Biomimetic Membranes Realized with Arrays of Carbon Nanofibers

A microfluidic device with imbedded nanoporous membranes, constructed using a novel nanostructured material, was designed, built, modeled, and tested. The membranes were shown to be modular, and by adsorbing monodisperse latex spheres to the fibrous membrane, the pore size could be controlled. A mathematical model of the device was developed based on several existing fluidic models for transport through fibrous materials, and an image processing algorithm was designed to extract the hydrodynamic properties of the device from a series of scanning electron micrographs based on the existing hydrodynamic models. A series of experiments were performed using fluorescent microscopy to quantify the hydrodynamic properties of the device. The results of these experiments suggest that the modeling was accurate.

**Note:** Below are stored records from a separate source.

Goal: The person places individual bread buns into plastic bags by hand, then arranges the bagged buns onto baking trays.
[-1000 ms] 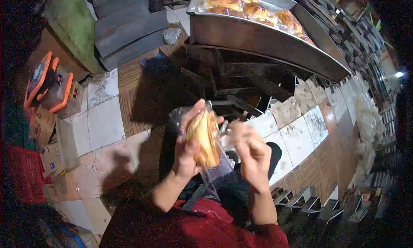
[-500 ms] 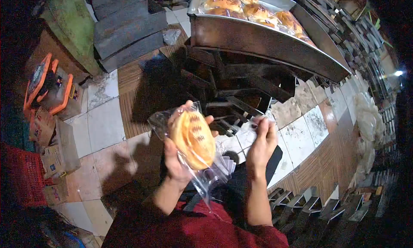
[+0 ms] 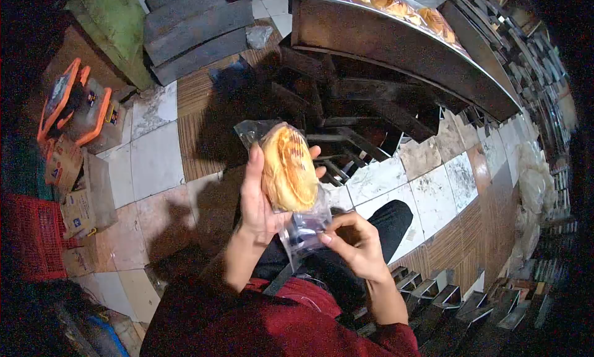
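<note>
An oval golden bread roll with brown stripes lies inside a clear plastic bag. My left hand holds it from the left and below, the thumb along its left side and fingertips showing past its right edge. Below the roll, my right hand pinches the lower right part of the loose plastic between thumb and index finger. Both hands are over my lap.
A large metal tray with bagged rolls stands on a dark rack ahead. Dark stacked trays are at the upper left, with orange-handled boxes and a red crate further left.
My right hand has moved down and left onto the bag's lower part. The roll has risen slightly and turned in my left hand. The view has shifted a little.
</note>
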The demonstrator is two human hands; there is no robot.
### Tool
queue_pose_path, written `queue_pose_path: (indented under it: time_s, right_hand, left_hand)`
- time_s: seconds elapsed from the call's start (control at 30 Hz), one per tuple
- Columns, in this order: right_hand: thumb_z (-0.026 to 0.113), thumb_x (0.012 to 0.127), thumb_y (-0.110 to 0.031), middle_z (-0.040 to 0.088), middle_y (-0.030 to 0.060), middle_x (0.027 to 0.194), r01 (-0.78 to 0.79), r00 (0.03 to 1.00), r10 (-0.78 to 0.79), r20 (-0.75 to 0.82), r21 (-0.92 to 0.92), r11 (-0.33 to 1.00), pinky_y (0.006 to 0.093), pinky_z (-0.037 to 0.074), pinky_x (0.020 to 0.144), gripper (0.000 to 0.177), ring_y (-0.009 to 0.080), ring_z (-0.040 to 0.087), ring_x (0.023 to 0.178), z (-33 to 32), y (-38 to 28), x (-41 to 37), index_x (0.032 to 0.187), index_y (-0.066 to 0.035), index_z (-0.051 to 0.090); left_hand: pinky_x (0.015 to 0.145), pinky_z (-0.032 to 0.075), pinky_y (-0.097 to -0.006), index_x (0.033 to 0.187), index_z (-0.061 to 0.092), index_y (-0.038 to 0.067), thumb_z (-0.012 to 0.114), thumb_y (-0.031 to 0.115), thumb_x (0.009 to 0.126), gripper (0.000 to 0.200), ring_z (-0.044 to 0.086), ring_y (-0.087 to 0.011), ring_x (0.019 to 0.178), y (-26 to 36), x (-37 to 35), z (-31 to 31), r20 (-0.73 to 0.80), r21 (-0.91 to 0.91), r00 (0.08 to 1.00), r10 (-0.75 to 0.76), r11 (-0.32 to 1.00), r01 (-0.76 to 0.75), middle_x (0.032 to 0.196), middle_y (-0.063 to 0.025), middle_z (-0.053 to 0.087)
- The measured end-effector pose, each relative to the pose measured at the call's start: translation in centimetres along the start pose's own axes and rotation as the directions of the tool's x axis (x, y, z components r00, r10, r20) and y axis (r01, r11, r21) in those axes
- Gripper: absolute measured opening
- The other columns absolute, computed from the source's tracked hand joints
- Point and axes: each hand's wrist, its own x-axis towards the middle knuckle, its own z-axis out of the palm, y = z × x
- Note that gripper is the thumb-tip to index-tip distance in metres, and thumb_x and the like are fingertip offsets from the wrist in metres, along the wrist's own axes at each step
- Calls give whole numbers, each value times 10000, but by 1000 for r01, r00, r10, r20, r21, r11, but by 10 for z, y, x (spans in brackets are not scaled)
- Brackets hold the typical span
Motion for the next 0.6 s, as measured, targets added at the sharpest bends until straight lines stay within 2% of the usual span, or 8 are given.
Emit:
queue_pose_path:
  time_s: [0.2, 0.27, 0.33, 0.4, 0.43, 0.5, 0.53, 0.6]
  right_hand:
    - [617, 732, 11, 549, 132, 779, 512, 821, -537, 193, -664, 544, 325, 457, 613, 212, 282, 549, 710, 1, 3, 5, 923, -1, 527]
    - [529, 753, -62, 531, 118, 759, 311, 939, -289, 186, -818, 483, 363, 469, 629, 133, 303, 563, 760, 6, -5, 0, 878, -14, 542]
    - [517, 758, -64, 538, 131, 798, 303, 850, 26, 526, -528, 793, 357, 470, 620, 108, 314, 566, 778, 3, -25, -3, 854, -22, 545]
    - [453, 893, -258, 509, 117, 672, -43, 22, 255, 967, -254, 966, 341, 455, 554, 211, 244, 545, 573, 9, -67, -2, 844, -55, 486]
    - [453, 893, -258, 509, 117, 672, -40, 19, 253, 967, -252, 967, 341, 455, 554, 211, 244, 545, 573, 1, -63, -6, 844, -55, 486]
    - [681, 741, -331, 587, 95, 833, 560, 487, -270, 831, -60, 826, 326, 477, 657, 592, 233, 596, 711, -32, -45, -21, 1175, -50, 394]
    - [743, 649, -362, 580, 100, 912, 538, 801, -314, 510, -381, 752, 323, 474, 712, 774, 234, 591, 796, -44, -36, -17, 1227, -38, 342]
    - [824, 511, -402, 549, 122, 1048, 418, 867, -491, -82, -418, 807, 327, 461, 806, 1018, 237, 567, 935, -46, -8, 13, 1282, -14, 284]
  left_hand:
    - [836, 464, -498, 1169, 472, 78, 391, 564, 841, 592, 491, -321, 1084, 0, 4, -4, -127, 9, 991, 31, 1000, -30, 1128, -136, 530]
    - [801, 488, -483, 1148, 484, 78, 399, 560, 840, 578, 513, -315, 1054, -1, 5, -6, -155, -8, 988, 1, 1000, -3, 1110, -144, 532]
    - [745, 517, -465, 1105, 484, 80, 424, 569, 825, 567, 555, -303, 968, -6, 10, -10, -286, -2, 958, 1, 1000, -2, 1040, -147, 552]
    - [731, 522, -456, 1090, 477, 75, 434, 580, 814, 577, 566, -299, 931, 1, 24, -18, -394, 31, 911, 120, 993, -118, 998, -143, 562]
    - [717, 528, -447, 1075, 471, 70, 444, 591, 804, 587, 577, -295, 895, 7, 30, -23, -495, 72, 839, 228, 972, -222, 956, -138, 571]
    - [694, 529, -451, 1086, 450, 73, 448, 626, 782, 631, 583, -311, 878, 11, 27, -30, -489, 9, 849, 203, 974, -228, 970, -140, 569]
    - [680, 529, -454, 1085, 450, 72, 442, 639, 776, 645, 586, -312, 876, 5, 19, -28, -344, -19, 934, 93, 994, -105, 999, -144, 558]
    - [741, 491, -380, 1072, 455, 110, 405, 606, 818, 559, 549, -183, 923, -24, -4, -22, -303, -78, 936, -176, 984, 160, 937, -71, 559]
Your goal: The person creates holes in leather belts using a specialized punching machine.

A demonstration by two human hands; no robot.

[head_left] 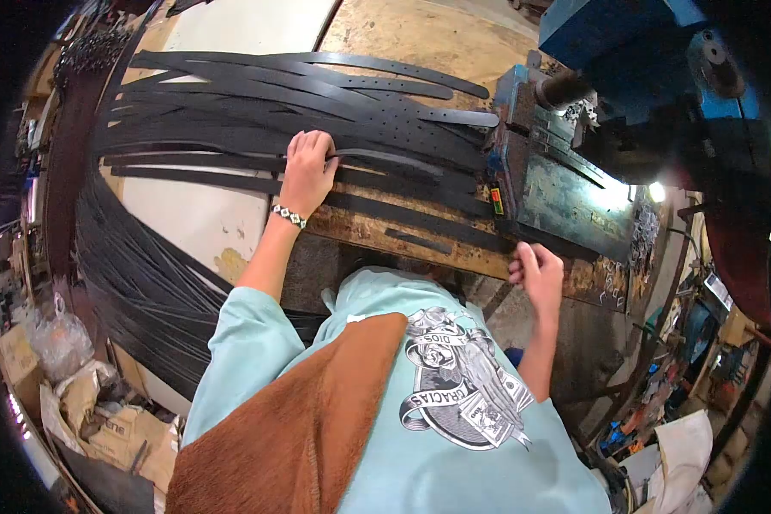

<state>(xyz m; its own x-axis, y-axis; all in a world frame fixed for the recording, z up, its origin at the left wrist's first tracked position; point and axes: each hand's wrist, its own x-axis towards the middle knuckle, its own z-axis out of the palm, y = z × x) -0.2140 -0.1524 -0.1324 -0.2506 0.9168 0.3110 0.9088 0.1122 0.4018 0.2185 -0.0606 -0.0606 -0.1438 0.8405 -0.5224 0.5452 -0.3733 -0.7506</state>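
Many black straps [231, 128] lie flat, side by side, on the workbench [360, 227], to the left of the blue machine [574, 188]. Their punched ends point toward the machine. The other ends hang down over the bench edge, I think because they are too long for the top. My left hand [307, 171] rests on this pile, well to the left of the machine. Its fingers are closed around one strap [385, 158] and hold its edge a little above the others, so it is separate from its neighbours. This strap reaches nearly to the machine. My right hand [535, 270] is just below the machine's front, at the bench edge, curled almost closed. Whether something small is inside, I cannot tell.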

This thesis explores several unique issues. The first is that tortuosity, defined as a particle’s path length divided by its displacement, is the factor that scales the reference diffusion. The second is that the membrane can be thought of as a realization of random fractal. The third is that tortuosity can be related to the resistance scaling factor, a property of a fractal. To support these claims, a close agreement between a classical and a fractal permeability model is shown. In addition, a model is incorporated to approximate surface effects showing that the surface cannot be categorically neglected because of the rather large device dimensions. Finally, the extrapolation of 3-dimensional information from an SEM image is used to determine the model parameters.